The end of the school year could mean the start of trouble for local teenagers.

Sedgwick County District Attorney Marc Bennett expects that teens and young adults will use synthetic drugs, like NBomb.

NBomb is a synthetic version of LSD, and its use has swept the country recently. The products are marketed for a younger demographic.

“You see something like this, you know, Casper the ghost or a picture of SpongeBob and you think ‘how bad could it be,” he asked. “Last thing I want to do is get called out in the middle of the night to an unintended death, standing there with the homicide guys trying to determine if this was a murder or an inadvertent overdose.”

The State of Kansas recently passed a ban on some versions of NBomb, and the law will go into effect this summer. Though, Bennett said he can enforce the law earlier due to an analog statute.

The big challenge with synthetic LSD is that the drug makers will continue to change the chemicals in the product, so they aren’t breaking the law, said Dr. Timothy Rohrig, director of the Sedgwick County Regional Forensic Science Center.

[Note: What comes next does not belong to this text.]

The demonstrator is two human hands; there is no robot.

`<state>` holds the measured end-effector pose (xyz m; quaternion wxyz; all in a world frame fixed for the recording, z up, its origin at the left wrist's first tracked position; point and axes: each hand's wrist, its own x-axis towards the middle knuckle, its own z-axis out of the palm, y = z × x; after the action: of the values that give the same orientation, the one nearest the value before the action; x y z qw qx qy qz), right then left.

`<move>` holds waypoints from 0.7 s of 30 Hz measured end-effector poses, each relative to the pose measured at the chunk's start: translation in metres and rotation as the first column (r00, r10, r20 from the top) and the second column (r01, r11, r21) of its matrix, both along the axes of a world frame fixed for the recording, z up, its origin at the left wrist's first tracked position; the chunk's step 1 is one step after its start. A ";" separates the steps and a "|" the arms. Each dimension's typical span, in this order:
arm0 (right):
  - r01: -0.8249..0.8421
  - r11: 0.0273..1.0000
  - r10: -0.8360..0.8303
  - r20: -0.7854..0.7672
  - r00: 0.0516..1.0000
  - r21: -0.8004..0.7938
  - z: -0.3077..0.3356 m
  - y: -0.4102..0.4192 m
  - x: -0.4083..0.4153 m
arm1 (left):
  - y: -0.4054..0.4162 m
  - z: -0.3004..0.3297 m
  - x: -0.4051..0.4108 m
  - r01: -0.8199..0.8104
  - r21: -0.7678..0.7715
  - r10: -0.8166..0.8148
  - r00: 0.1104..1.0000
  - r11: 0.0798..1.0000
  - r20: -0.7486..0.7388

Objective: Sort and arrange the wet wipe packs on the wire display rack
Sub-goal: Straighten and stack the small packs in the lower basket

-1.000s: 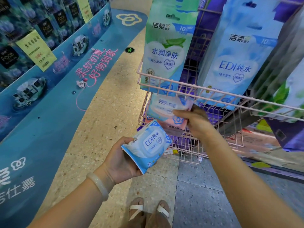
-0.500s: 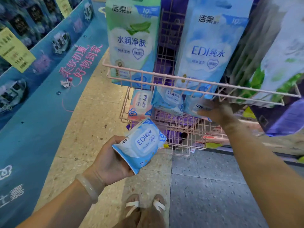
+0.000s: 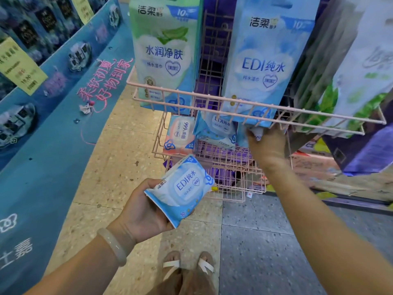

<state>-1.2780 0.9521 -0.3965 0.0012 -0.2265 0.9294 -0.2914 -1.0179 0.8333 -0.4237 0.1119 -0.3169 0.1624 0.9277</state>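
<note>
My left hand (image 3: 140, 211) grips a small blue EDI wet wipe pack (image 3: 182, 188) in front of the pink wire rack (image 3: 234, 101). My right hand (image 3: 265, 145) reaches into the rack's lower shelf on the right and holds a blue pack (image 3: 242, 135) that is mostly hidden behind the upper wire rail. On that lower shelf stand a pink 999 pack (image 3: 180, 135) at the left and a blue EDI pack (image 3: 217, 128) beside it. In the upper basket stand a tall green pack (image 3: 165, 52) and a tall blue EDI pack (image 3: 265, 60).
More tall packs (image 3: 365, 71) fill the upper basket's right side. A blue display wall (image 3: 53, 124) with yellow price tags curves along the left. My sandalled feet (image 3: 187, 271) stand on the speckled floor below the rack. Purple packs (image 3: 225, 158) lie lower in the rack.
My right hand moved right along the lower shelf with a pack and sits under the right end of the upper rail. My left hand keeps its blue pack, little moved.
</note>
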 end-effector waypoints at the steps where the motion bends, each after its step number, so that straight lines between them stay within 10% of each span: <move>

NBomb has chemicals that are different from Synthetic marijuana like K2, Rohrig said. The chemicals in NBomb are toxic to the body.

“These are different chemicals that bind, again, to the same receptor and will cause a similar types of activity as LSD does,” Rohrig said. “One big difference between the Nbomb compounds and some of these synthetic cannabinoids is synthetic cannabinoids can put you in hazardous situations where you might run out in front of a car and get hit or something like that, the NBomb compounds can cause overt lethal toxicity. The chemical itself can cause death.”

At least 19 people have died from use of NBomb this past year in the United States, Rohrig said.